David Winchester, MD, Surgical Oncologist, was recommended by my OB/GYN’s office. Dr. Winchester and I live in the same community. We know each other personally through our children's sports teams. I never imagined I would become one of his patients. I’m
honored to call him both my doctor and friend.
I felt well cared for by everyone at NorthShore, especially everyone on my care team: Dr. Douglas Merkel (oncologist), Dr. Joseph Feldman (lymphedema), Dr. Kim Grahl (internal medicine), Dr. William Banzhaf (obstetrics and gynecology), Bonnie Ryszka (oncology
nurse), Meg Madvig (Kellogg social worker), Maria Sobel (physical therapy for lympedema massages) and Patricia Piant (acupuncture). The staff at NorthShore is loving, knowledgeable and compassionate. I feel so lucky to have been taken care of by the incredible
staff at NorthShore!
What do you know now that you wish you’d known before/during treatment?
I wish I had been more knowledgeable about the long-term effects of lymphedema. (Editor’s Note:
Lymphedema is a swelling that occurs in arms and legs, but generally only in one limb. It’s caused by a blockage in the lymphatic system, which prevents lymph fluid from draining. Lymphedema can be caused by another condition or a disease that damages lymph
nodes or vessels, like surgery, radiation, cancer and infection.)
What helped you most during treatment?
Family members and friends accompanied me to all of my treatments (17 in total). I chose to use these days as an opportunity to spend unique quality time with friends and family.
Where did the idea for The Licorice Project come from?
Shortly after my treatment began, I started mentoring others and sharing resources and tips that had been helpful to me. It’s so important to connect with others who have “been there, done that” and can help manage expectations. At the same time my
sister, Kendra, was getting involved in the Chicago startup scene. Together, we wondered what we could do to help make the journey less overwhelming for future breast cancer patients and the people who care about them. We searched for a way to use technology
to connect and empower people but to also facilitate offline relationships.

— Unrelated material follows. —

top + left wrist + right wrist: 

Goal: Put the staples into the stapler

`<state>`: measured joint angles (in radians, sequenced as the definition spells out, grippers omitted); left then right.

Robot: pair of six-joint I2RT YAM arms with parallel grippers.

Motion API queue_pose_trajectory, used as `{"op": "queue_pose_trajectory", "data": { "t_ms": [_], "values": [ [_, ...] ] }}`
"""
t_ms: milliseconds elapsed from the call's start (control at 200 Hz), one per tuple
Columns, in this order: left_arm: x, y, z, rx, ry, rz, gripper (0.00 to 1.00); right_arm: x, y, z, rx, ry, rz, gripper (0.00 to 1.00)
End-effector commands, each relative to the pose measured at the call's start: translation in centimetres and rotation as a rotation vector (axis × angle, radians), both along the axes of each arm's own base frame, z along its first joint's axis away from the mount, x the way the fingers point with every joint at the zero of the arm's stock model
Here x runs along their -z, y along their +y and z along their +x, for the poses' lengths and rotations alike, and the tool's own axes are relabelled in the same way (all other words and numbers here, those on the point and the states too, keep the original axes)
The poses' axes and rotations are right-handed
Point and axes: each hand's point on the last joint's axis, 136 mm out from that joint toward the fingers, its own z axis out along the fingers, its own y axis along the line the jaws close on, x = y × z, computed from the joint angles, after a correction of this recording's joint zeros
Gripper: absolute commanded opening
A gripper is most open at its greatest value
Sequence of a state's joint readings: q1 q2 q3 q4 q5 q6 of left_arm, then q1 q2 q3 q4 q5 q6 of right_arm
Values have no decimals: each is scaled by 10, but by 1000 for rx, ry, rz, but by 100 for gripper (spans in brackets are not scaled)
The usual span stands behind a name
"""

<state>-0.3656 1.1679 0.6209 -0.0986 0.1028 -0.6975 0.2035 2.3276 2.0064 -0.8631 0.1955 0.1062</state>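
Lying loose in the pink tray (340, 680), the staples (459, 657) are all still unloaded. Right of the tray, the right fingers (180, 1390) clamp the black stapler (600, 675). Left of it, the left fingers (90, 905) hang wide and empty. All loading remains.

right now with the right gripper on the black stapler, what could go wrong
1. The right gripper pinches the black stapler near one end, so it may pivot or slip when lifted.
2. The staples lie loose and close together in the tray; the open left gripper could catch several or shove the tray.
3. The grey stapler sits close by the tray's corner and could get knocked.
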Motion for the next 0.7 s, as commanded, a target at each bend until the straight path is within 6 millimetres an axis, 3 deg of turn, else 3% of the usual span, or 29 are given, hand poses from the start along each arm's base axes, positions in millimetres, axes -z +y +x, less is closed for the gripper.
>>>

The Licorice Project was our answer.
Our goal is to change the breast cancer experience by connecting people locally, sharing resources, and making it easier to give and receive help. We focus on the practical, social and emotional aspects of having breast cancer, and strive to complement what
the medical community and other cancer organizations are doing.
While participating in our first breast cancer walk, we were touched by those who came out to cheer us on and give us treats—like licorice. That inspired us to begin our own family tradition of handing out licorice to walkers in Chicago as they passed
through our neighborhood. This simple gesture made people feel happy and upbeat and brought a smile to their faces. Our hope is that The Licorice Project will improve the lives of everyone affected by breast cancer and spread a little unexpected joy along
What’s next? For you? For The Licorice Project?
I feel great! I will continue to have my blood work done and see my doctors every three months. I’m passionate about mentoring newly diagnosed patients and honored to serve on the
Oncology Patient Advisory Board at NorthShore Kellogg Cancer Center.
As for The Licorice Project, we are focused on building our local community and the team. Eventually we hope to expand it to numerous locations across the U.S. so we can provide hope and inspiration to as many people as possible.
What advice would you give to newly diagnosed women?
The best advice someone gave me was to take this journey in stages, one step at a time, otherwise it will be too overwhelming. Try to accept help from others—it’s good for you, your family and the people who want to support you.